_Required work_:
From the entries below, copy exactly the lines from the one that contains "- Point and" through the one that contains "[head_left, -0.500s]", both included, and only those.

_Stored data_:
--- START ---
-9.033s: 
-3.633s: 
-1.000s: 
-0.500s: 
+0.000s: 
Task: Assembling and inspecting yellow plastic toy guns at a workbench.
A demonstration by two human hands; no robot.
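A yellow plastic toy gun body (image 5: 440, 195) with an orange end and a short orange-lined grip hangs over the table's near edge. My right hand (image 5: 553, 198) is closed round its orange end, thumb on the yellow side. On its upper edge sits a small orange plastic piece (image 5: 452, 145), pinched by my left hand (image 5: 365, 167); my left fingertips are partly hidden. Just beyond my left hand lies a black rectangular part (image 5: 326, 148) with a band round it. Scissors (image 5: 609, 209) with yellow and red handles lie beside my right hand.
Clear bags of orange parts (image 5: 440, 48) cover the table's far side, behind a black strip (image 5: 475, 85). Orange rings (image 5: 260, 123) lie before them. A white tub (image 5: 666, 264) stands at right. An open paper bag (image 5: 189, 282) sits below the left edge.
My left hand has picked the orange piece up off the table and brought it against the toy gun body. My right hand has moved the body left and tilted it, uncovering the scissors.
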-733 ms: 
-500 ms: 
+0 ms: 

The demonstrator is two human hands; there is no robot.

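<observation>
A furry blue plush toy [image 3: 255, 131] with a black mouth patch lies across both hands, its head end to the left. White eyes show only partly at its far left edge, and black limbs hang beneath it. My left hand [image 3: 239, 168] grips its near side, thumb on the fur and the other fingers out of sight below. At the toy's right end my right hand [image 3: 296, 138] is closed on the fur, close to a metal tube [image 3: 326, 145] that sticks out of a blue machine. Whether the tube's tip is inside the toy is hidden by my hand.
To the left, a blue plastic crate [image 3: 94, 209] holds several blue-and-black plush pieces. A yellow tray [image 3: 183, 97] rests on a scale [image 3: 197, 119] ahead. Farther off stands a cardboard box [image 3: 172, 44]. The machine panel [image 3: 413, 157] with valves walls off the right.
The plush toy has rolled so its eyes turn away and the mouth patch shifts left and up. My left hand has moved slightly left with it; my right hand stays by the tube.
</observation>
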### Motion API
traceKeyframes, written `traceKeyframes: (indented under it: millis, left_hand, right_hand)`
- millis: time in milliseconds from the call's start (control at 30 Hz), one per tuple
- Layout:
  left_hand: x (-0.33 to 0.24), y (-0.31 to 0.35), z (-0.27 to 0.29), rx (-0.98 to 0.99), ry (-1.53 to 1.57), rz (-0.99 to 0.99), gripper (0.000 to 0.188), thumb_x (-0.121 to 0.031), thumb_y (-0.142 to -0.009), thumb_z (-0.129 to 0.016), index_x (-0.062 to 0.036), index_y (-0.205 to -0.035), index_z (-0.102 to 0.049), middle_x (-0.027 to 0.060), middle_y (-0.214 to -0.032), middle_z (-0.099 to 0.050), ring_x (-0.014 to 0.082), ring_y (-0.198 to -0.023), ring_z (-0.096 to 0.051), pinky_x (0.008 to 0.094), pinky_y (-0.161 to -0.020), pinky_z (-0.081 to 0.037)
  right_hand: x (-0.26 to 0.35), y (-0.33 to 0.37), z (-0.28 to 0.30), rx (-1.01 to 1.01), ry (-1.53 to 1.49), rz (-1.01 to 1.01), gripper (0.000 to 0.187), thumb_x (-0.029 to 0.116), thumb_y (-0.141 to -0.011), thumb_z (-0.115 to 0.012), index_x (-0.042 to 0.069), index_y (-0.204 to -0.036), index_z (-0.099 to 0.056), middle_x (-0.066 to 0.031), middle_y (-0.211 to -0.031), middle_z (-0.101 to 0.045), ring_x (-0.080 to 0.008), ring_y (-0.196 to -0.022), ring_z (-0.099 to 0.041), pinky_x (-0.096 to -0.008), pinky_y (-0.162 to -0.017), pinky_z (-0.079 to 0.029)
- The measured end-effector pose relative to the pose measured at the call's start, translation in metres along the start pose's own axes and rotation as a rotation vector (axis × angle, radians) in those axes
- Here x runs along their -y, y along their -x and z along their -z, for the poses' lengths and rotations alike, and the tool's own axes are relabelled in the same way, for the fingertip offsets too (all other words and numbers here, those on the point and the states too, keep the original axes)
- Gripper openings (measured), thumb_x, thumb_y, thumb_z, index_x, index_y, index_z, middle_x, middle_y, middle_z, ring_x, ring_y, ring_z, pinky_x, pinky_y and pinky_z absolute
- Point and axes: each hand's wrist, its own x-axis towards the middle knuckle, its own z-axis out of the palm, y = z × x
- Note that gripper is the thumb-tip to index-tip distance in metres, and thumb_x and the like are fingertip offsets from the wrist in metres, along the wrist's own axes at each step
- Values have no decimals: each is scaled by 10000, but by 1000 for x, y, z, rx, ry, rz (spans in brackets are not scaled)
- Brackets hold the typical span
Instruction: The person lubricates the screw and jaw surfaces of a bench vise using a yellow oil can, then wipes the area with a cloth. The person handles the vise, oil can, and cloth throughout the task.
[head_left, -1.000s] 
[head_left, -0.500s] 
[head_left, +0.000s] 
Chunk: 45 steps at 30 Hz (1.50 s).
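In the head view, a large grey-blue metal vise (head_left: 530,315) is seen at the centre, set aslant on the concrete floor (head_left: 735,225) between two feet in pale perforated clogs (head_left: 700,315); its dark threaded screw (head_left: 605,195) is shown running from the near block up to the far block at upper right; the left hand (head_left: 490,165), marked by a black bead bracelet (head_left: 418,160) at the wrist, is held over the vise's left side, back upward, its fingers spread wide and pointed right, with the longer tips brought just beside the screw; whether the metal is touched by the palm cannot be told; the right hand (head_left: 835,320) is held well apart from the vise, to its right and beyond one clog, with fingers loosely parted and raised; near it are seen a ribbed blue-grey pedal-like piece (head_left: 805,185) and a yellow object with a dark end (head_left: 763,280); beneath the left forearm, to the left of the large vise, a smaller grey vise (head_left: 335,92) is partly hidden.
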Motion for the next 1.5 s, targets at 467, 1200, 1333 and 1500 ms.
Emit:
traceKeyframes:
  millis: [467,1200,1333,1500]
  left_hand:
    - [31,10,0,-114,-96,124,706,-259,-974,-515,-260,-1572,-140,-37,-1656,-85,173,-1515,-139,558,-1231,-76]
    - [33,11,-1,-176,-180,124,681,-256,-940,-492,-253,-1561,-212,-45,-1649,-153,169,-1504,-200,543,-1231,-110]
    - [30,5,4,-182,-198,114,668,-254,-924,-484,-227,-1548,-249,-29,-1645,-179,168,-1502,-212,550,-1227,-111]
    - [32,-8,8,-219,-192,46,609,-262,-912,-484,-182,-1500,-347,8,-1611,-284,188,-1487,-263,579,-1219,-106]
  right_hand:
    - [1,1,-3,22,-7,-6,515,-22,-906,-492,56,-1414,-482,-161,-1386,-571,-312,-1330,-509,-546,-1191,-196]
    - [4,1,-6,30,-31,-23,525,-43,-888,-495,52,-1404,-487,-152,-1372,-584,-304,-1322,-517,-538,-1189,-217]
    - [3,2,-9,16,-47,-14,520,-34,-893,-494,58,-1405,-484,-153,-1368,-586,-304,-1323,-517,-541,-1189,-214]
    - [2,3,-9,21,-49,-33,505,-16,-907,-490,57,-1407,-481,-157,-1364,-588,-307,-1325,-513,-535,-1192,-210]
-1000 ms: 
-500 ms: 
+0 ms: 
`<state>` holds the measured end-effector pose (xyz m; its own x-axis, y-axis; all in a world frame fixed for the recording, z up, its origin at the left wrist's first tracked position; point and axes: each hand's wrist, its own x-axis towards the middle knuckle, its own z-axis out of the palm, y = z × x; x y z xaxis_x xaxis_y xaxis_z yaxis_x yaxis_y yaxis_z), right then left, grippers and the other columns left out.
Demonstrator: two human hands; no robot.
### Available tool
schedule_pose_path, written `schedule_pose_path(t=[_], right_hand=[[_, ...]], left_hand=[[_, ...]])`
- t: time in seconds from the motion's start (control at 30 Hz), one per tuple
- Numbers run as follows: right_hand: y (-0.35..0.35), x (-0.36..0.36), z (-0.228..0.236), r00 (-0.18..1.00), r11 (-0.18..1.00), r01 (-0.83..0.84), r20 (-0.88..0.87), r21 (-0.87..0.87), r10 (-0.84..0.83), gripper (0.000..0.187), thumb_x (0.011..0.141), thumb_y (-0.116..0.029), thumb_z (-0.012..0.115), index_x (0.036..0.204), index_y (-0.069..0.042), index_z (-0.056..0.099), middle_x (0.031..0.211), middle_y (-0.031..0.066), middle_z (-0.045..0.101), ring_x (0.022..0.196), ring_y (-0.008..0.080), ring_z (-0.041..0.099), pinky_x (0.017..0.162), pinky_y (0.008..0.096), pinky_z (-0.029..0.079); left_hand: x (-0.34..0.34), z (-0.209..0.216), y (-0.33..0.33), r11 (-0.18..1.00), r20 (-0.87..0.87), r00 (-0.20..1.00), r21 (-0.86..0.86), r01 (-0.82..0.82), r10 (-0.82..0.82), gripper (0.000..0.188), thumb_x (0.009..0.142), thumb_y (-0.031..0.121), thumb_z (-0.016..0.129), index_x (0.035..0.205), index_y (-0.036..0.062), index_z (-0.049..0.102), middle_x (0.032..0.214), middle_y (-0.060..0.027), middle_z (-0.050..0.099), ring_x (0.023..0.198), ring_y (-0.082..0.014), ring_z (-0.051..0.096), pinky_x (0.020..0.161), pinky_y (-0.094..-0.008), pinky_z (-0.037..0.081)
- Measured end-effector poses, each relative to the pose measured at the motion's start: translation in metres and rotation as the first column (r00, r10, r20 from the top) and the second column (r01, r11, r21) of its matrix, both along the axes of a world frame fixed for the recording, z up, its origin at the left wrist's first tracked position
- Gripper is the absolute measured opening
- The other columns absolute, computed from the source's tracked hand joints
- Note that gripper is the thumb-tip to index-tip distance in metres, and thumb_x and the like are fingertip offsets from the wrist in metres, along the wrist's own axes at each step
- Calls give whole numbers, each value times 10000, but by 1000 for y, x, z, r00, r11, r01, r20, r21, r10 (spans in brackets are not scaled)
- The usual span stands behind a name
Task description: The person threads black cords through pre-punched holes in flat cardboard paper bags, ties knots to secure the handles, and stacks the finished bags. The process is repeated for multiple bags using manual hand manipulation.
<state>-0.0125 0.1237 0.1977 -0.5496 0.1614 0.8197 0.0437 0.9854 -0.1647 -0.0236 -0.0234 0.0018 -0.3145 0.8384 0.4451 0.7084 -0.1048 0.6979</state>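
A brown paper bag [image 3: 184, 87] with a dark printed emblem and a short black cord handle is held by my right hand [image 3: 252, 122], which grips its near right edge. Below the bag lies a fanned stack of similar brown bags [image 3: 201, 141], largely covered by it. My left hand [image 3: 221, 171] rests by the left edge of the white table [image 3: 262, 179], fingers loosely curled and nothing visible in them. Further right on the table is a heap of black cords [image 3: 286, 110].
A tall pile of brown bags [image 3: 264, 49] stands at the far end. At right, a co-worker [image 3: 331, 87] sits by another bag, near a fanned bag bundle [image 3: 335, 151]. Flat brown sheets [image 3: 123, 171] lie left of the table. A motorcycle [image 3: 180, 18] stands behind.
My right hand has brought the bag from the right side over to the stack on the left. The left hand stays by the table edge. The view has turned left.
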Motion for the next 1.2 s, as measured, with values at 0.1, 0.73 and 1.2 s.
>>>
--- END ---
_Response for this exercise_:
- Point and axes: each hand's wrist, its own x-axis towards the middle knuckle, its own z-axis out of the palm, y = z × x
- Note that gripper is the thumb-tip to index-tip distance in metres, and thumb_x and the like are fingertip offsets from the wrist in metres, along the wrist's own axes at each step
- Values have no decimals: each is scaled by 10000, but by 1000 for x, y, z, rx, ry, rz (spans in brackets are not scaled)
- Brackets hold the typical span
Instruction: The person lubricates the screw and jaw surfaces of a bench vise using a yellow oil can, then wipes the area with a cloth. The person handles the vise, oil can, and cloth throughout the task.
[head_left, -1.000s] 
[head_left, -0.500s] 

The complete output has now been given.